Trans Artists Are The Past, Present and Future of Drag

Four years into her drag career, Bibi Discoteca (@bibidiscoteca) caught her reflection in a mirror at a club. And something clicked.

“I was like, ‘Oh, shit. Something’s making sense for me.’ I saw my mom in myself, too, for the first time,” she says. “And I was just like, ‘Wow. This is different. What is this?’”

It was the beginning of Bibi discovering her trans identity. Bibi, who uses she/they pronouns and is based in Los Angeles, is one of many transgender drag artists who use drag to explore their gender, use their gender to explore drag, and who carry on the long legacy of trans people as the originators of the art form.

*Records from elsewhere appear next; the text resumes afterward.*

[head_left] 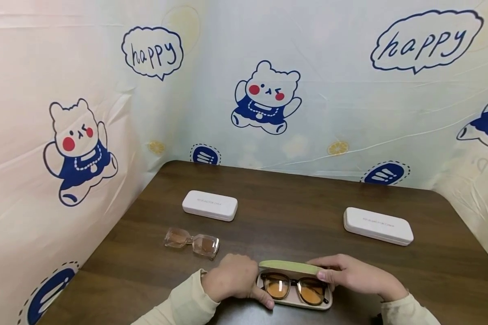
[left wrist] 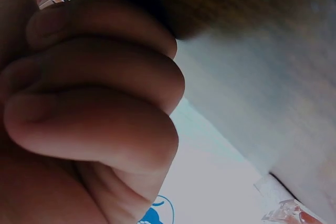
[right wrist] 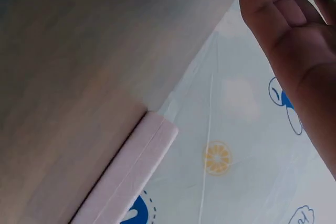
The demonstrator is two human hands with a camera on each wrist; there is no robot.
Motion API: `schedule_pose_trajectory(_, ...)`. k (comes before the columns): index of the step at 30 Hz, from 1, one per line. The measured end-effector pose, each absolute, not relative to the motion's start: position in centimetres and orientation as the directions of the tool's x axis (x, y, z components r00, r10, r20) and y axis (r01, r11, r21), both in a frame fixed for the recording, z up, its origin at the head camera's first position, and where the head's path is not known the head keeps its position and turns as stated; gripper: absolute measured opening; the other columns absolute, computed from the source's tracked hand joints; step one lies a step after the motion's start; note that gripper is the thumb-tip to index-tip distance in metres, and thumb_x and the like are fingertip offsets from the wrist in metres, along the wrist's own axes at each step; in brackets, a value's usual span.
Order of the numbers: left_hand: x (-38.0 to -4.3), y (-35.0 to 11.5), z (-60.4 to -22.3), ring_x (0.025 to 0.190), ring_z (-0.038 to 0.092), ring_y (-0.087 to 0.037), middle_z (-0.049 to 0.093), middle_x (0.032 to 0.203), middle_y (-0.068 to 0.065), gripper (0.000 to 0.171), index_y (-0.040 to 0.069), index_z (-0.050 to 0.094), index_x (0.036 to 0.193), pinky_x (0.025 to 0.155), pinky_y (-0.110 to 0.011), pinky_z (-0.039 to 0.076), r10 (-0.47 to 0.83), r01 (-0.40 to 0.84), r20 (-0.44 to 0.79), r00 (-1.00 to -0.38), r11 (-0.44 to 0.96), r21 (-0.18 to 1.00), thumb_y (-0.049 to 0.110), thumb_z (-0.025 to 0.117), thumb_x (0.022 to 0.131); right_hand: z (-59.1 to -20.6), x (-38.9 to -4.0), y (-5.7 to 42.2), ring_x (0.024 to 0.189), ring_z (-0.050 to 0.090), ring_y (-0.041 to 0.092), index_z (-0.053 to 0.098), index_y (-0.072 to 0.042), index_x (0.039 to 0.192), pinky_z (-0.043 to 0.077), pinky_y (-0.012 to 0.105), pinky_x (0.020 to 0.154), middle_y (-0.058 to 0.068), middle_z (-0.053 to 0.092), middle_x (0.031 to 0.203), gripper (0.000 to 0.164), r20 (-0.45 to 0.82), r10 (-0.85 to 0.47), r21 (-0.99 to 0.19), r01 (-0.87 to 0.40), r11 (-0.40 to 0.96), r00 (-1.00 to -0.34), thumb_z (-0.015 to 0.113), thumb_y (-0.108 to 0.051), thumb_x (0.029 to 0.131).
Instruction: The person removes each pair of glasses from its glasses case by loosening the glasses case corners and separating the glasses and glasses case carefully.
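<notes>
In the head view, an opened glasses case point(head_left: 305, 305) lies near the front of the table, its green-lined lid point(head_left: 288, 266) tilted up at the back. Dark-framed glasses with orange lenses point(head_left: 310, 291) sit inside. My left hand point(head_left: 236, 277) holds the case's left end, thumb along the front and fingers curled, as the left wrist view shows. At the right end, my right hand point(head_left: 351, 273) pinches the lid between thumb and fingers. Clear-framed glasses with brownish lenses point(head_left: 192, 241) rest on the table beyond my left hand.
Two closed white glasses cases lie farther back on the brown table point(head_left: 284, 194): one at the left point(head_left: 209, 206), one at the right point(head_left: 378, 225). A printed cloth point(head_left: 211, 99) with cartoon bears hangs behind and beside the table.
</notes>
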State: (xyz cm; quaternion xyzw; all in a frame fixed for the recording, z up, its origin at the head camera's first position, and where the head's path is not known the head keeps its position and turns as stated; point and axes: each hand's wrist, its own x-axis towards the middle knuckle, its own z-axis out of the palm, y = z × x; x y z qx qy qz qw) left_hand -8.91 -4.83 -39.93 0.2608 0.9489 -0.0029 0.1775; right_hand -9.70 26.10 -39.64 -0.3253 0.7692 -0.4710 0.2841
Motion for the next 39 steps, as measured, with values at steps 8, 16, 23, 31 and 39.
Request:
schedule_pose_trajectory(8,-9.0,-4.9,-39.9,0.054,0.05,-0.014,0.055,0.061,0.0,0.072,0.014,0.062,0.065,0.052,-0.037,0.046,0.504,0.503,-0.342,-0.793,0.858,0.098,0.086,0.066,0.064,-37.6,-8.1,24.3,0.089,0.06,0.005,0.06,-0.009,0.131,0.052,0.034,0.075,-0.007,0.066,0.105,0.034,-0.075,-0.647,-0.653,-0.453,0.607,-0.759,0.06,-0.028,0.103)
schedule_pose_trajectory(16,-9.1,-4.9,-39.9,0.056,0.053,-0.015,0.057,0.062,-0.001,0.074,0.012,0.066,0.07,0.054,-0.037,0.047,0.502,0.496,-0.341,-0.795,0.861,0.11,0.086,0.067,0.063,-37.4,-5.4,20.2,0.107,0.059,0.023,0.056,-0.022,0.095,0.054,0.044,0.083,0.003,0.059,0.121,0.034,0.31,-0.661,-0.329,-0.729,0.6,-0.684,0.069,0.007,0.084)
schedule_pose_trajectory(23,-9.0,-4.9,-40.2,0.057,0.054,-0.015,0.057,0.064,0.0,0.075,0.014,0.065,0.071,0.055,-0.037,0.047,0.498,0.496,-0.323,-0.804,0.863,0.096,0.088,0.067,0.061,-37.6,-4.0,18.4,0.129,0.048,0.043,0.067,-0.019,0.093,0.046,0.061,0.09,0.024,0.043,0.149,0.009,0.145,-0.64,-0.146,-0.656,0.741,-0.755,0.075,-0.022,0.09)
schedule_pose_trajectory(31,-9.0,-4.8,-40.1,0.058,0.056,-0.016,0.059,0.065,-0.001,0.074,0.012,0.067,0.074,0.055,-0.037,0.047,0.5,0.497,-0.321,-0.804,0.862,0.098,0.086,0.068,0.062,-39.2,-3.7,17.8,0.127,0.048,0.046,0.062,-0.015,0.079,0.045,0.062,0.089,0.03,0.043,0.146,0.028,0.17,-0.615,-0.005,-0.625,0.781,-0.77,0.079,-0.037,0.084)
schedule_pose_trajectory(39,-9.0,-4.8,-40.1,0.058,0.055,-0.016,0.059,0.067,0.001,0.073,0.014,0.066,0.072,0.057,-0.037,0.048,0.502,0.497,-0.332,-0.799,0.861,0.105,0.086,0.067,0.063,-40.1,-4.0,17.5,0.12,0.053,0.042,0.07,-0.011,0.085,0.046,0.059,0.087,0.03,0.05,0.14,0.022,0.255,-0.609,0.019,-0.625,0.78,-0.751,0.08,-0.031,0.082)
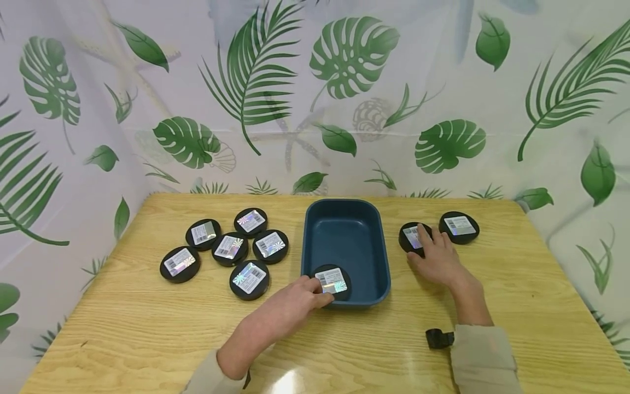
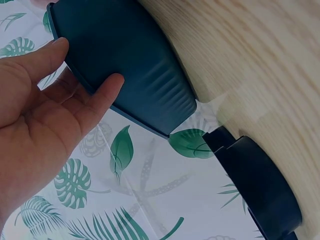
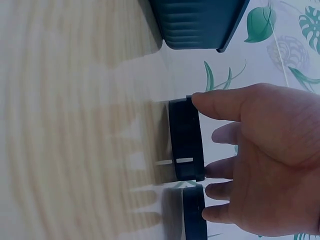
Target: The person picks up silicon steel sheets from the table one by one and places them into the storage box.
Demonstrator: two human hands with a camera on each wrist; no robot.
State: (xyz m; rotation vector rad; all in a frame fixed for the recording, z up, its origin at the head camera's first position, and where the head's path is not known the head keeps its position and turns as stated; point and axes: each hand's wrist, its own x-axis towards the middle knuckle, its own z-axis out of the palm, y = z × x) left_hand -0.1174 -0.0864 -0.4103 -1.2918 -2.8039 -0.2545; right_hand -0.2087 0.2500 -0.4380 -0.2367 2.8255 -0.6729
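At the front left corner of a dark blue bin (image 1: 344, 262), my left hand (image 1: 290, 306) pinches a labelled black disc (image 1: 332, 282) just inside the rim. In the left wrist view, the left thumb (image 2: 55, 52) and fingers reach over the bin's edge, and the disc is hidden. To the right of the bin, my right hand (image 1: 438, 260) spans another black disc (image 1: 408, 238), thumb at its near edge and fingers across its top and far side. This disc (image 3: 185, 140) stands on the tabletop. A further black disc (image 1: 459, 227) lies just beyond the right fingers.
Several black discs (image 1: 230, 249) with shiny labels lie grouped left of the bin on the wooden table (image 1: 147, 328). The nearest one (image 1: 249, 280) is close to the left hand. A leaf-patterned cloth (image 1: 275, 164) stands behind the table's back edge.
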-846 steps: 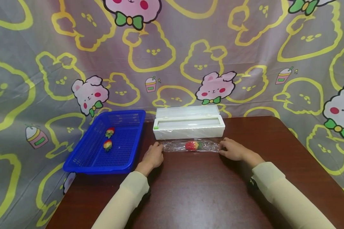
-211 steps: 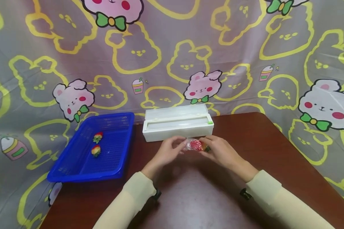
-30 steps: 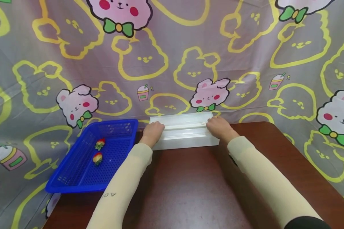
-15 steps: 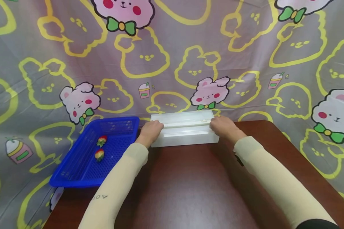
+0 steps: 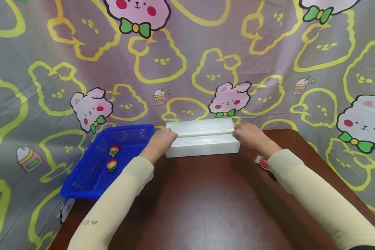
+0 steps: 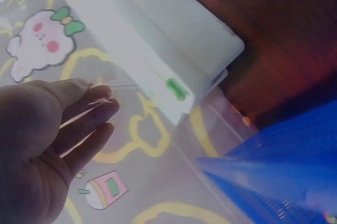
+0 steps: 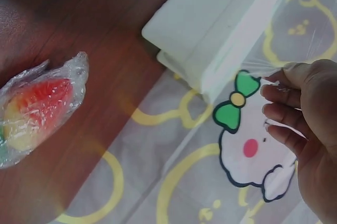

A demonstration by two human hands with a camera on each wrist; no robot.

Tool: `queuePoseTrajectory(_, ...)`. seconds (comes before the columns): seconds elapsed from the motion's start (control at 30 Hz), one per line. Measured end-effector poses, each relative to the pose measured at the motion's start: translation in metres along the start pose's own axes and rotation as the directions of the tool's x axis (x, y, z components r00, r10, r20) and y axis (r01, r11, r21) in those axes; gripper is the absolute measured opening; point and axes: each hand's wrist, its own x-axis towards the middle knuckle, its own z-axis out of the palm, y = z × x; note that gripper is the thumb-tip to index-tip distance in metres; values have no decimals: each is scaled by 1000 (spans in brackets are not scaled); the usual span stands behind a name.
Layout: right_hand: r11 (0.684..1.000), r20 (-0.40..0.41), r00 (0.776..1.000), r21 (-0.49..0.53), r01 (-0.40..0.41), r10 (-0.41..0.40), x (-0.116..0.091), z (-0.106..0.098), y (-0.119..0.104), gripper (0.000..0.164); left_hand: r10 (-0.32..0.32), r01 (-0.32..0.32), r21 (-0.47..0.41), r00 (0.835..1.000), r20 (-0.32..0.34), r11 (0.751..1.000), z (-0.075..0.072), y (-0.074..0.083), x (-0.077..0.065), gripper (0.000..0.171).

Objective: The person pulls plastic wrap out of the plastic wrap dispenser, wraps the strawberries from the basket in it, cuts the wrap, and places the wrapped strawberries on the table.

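**Clear film [image 7: 258, 67] pinched at both ends of the open white box [image 5: 203, 150]**

I have the white box near the back of the table [image 5: 203, 201], its lid [image 5: 200, 126] raised against the curtain [image 5: 187, 41]; what lies inside I can't make out. A green tab [image 6: 176, 89] sits at its left end. My left hand [image 5: 162, 139] and right hand [image 5: 250, 135] are at its two ends, each with thumb and forefinger clamped on the film, the other fingers bent.

Left of the box stands the blue basket [image 5: 128, 133], with an upper strawberry [image 5: 114, 150] and a lower strawberry [image 5: 111, 165] lying near each other on its perforated floor. A wrapped strawberry [image 7: 42, 112] lies in crinkled clear wrap on the tabletop, beside the right sleeve [image 5: 312, 198].

The tabletop is dark reddish-brown, slightly glossy, round-cornered at the far right. Grey cloth hangs behind it, printed with yellow outlines, green-bowed rabbits and drink cups. On the left sleeve [image 5: 115, 198] I see dark lettering [image 5: 89, 222], upside down to me and too partial to read.
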Motion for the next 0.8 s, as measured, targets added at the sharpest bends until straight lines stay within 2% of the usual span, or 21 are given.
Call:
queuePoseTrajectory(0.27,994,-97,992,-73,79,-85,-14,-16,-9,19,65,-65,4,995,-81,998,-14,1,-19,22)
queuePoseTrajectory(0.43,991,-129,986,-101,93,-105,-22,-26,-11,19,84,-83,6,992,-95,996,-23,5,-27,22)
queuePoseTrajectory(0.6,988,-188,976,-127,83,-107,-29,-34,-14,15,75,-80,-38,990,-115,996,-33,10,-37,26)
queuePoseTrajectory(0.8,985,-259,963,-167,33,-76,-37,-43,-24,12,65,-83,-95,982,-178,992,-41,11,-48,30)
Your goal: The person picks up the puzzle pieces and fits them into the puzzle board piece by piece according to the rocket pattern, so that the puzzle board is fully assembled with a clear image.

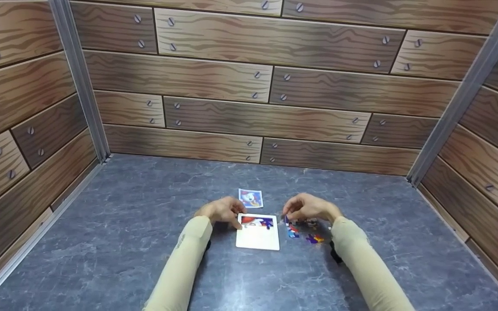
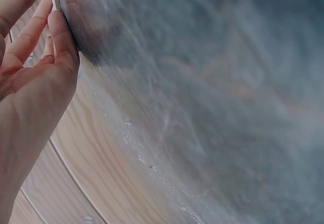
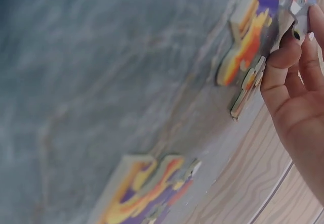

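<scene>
My left hand (image 1: 223, 211) rests at the upper left corner of a white puzzle tray (image 1: 257, 239), its thumb and fingers touching the tray's edge. In the left wrist view the fingers (image 2: 62, 34) are loosely bent against that edge. Several fitted pieces form a red, white and purple picture (image 1: 258, 222) along the tray's far part; its near part shows bare white. To the right of the tray, my right hand (image 1: 309, 207) pinches a jigsaw piece (image 3: 297, 26) between thumb and fingers, above loose pieces lying on the table.
Loose jigsaw pieces (image 1: 293, 231) lie beneath and in front of the right hand, with an orange and purple one (image 1: 315, 238) nearer. Behind the tray lies a small picture card (image 1: 250, 198). Wood-patterned walls (image 1: 214, 108) enclose the grey table (image 1: 145, 255).
</scene>
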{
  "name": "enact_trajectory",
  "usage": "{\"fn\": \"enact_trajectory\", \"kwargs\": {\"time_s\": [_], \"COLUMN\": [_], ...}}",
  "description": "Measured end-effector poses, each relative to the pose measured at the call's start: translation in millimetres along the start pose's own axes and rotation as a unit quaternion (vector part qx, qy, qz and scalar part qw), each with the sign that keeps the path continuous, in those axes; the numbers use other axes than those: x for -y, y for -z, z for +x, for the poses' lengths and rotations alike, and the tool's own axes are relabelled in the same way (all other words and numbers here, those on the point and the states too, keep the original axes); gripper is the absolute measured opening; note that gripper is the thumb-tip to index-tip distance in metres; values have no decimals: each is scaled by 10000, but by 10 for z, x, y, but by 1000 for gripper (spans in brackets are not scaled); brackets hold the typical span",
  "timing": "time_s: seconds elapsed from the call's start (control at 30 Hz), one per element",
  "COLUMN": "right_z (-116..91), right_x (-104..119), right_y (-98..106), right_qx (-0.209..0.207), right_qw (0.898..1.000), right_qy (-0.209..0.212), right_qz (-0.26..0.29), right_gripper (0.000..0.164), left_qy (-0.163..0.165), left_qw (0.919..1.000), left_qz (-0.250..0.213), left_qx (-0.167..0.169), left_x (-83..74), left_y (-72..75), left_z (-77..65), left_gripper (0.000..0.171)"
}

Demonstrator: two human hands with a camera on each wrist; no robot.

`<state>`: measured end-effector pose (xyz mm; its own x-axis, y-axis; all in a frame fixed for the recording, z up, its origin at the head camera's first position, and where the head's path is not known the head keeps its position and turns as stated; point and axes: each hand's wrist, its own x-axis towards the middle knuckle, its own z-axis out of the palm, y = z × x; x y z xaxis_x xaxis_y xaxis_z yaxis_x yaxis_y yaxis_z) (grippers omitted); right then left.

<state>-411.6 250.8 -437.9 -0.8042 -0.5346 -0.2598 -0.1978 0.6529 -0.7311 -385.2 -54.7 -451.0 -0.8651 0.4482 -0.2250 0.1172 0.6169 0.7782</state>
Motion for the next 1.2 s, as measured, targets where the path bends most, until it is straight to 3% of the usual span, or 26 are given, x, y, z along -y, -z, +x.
{"fn": "enact_trajectory", "kwargs": {"time_s": [0.33, 0.7, 0.83, 1.2], "right_z": [-68, -37, -24, -1], "right_x": [77, 311, 361, 436], "right_y": [-21, -254, -364, -602], "right_qx": [-438, -409, -367, -439], "right_qw": [9986, 9953, 9938, 9929], "right_qy": [291, 870, 1051, 979], "right_qz": [78, -104, 75, 507], "right_gripper": [23, 14, 14, 18], "left_qy": [72, 134, 108, 40], "left_qw": [9999, 9999, 9999, 9999], "left_qz": [-74, -80, -112, -7], "left_qx": [36, 29, 39, 104], "left_x": [-18, 9, -2, 3], "left_y": [-19, 7, 20, 2], "left_z": [1, -20, -19, -5], "left_gripper": [44, 45, 46, 47]}}
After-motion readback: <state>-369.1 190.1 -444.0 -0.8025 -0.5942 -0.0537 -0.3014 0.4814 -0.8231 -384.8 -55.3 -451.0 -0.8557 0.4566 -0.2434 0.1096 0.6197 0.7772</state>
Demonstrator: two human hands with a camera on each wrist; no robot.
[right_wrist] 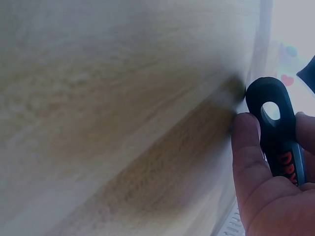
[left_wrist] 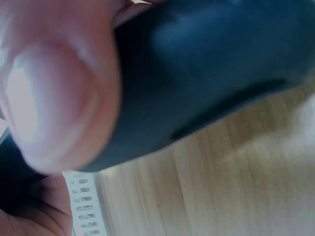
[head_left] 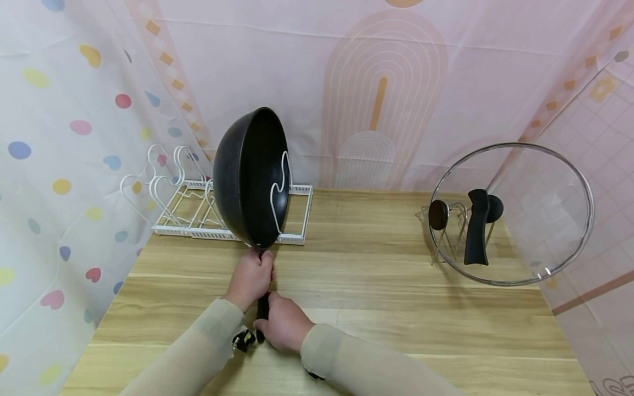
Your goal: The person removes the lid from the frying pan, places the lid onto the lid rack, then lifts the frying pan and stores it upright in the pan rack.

All across America, trans drag artists are showing why drag always has been and always will be by and for trans people.

Bibi Discoteca.
Photo courtesy of Bibi Discoteca.

New Paltz, New York

The Hudson Valley is home to a troupe of bizarre drag artists known as the Haus of Peculiar. Among its members are two drag kings who share not just just a drag haus, but a physical house: ShowPonii (@showponii ) and MAUVE are roommates as well as frequent collaborators.

For ShowPonii, his out-of-the-box drag was a way to comfortably explore femininity within his identity as a trans man.

“Everything that I saw about trans men was always like, ‘You’re masculine, you have to be very masculine.’ But I was like, ‘I’m not masculine!’” he says. “I thought I had to be very binary, but drag allowed me to explore that in a healthy way.”

ShowPonii.
Photo courtesy of ShowPonii.

MAUVE (@mauve_over) had a similar journey: embodying masculinity through drag helped him be comfortable identifying as a trans man in everyday life.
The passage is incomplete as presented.